The steady process of unchurching in the Netherlands implies that images that were once used in a Christian frame – and placed either at home or in a church – are relocated in non-religious settings where they are exposed to a broad public. As matter out of place, they trigger the imagination and evoke a broad range of responses. Such relocated images are “religious matters in an entangled world” par excellence, the study of which can reveal repercussions of Christian motifs in secular settings, including art. This theme comes back regularly on our site, for instance with regard to reliefs of Mary made from toilet paper or once sacred images for sale in second hand shops.
Jan Tregot is a Dutch artist who carefully works through the tangible remains of a once lived Christian devotional practice. I was alerted to his work when, in 2019, I visited the museum Ons’ Lieve Heer op Solder (Amsterdam) which formed one of the Art Stations of the Cross and saw his work De laatste dagen (The Last days, 2016/17), which I addressed in my article Recycling The Christian Past. In August 2022, I visited him, together Gert Naberman1, in his atelier and exhibition space in Nijmegen. Recently he received me in Gallerie LangeHezel46, Nijmegen, which showcases the exhibition Mijn vlakke land, with images by him and paintings by Harrie Gerritz (16 October-19 November 2023).
Raised in a Protestant milieu in Zeeland, Tregot is familiar with Christian iconography and symbolism. Neither atheist nor Christian, he looks at the materials he uses for his artworks from a distance. Images of Jesus or Mary do not have a religious meaning for him but carry a cultural load that he seeks to unpack and rework. He sees himself as a cultural analyst who develops a new imagination from old materials. In a written interview conducted with him by Gert Naberman, Tregot explains: “I never had religious feelings regarding a crucifix, I see an execution scene. In my work the Christ-figure functions as a symbol for a Christian culture, not as a ‘religious’ object.” The work Ik heb geen identiteit (I have no identity, 2019/20), showing a Jesus figure jumping rope with a flagellum, reveals surprise about the way in which entertainment has enveloped Christian symbolism, so much so that the death on the cross is normalized and neglected. Strijder (Warrior, 2017/18) reverses the image of Jesus as victim, turning his right hand into a sword and putting nails that point outward all over his body.
In Tregot’s view, Christianity is on the wane and present in society as cultural heritage. Its discarded tangible materials are fascinating and evocative to work with. He creates new images out of old ones, by making cuts, re-arranging and combining parts, adding new elements, repainting. His Madonna in een kerk (Madonna in a Church, 2022), built with a Marian image designed by Salvatore Melani (1902-1934) and inspired by Jan van Eyck’s 15th century painting The Madonna in the Church, is so tall that she does not fit into, yet has her head covered by the church building. Tregot places himself in a long chain of artists having created images of the Madonna, offering his own view of her in our secularized times.
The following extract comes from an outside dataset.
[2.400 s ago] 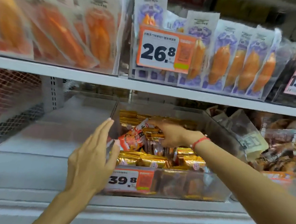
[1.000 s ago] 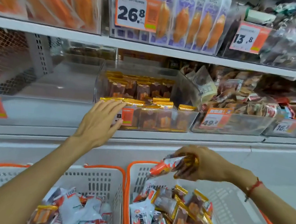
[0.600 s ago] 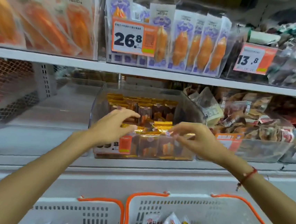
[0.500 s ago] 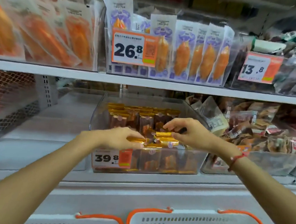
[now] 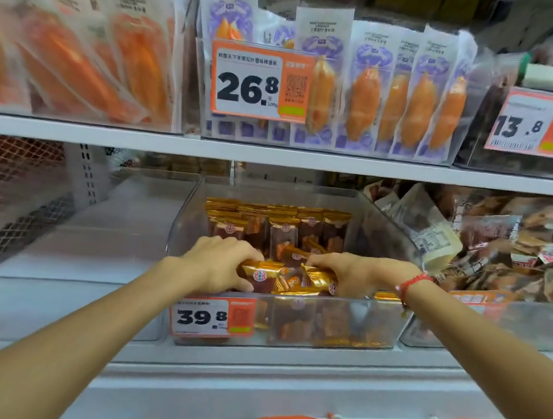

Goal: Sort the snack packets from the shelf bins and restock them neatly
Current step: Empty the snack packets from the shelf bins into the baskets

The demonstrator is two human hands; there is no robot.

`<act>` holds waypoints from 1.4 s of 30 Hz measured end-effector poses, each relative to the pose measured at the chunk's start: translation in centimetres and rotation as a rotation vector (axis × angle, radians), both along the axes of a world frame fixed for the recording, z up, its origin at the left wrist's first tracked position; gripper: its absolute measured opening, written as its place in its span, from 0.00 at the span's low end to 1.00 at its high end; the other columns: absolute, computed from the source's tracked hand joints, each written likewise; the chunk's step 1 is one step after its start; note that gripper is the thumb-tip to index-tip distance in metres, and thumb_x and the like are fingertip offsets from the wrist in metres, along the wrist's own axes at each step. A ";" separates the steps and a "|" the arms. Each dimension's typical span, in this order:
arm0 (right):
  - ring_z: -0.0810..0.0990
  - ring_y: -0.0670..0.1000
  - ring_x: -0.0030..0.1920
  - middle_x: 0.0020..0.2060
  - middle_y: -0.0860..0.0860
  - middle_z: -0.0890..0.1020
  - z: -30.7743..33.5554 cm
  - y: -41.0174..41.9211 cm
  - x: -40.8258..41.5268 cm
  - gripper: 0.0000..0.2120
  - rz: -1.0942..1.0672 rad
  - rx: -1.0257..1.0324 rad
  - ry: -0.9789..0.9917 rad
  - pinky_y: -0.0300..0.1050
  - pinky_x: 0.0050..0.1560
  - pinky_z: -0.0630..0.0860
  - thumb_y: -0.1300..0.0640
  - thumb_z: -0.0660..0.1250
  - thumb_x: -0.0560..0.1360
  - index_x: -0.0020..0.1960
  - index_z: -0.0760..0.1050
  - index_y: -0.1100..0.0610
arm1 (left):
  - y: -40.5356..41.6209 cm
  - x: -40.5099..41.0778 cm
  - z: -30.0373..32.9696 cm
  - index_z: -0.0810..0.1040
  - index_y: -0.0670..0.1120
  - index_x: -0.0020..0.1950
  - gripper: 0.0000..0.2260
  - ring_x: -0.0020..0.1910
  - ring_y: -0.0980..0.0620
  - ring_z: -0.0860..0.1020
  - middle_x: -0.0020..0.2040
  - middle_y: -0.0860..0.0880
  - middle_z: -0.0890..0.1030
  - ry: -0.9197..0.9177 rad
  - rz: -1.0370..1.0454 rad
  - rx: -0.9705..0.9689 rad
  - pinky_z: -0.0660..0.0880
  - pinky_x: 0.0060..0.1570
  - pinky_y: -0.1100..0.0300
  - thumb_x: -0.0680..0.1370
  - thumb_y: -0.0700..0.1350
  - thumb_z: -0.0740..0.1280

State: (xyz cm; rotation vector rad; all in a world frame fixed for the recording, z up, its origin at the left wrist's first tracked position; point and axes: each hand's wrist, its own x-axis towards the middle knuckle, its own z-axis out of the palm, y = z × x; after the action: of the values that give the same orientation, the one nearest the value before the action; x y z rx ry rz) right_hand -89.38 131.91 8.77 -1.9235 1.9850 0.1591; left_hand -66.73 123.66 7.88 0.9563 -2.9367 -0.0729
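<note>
Both of my hands, left (image 5: 219, 264) and right (image 5: 351, 274), curl round gold-topped snack packets (image 5: 262, 274) inside the clear shelf bin (image 5: 389, 321).

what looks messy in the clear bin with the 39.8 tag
The gold-edged packets at the front of the clear bin lie tilted between the left hand and right hand, while the back rows stand upright.
</note>
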 end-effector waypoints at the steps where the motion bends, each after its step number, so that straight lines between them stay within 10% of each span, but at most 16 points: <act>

Tregot told me that he experiences different responses to his artworks. Believers may feel offended and angry, whereas others may be intrigued by seeing Christian images from a new angle, perhaps becoming aware of the violence at the core of Christian iconography. Others, especially young people, are not aware that the images have a link with Christianity. What fascinates me about his works is that they relocate familiar Christian iconography in a new frame in which the old image is still present and more or less recognizable. This move of Christian imagery produces an alienating effect that triggers mixed thoughts and feelings. His artworks provoke viewers to question conventional views and to raise fundamental questions about life and death, war and destruction, that believers have struggled to address over the centuries and that live on even after “the death of God” proclaimed by Nietzsche, and echoed by Tregot. With crucifixes becoming waste, paradise is closed, albeit still longed for (Gesloten Paradijs, 2020).
1 Gert Naberman is a research master student Religious Studies at UU.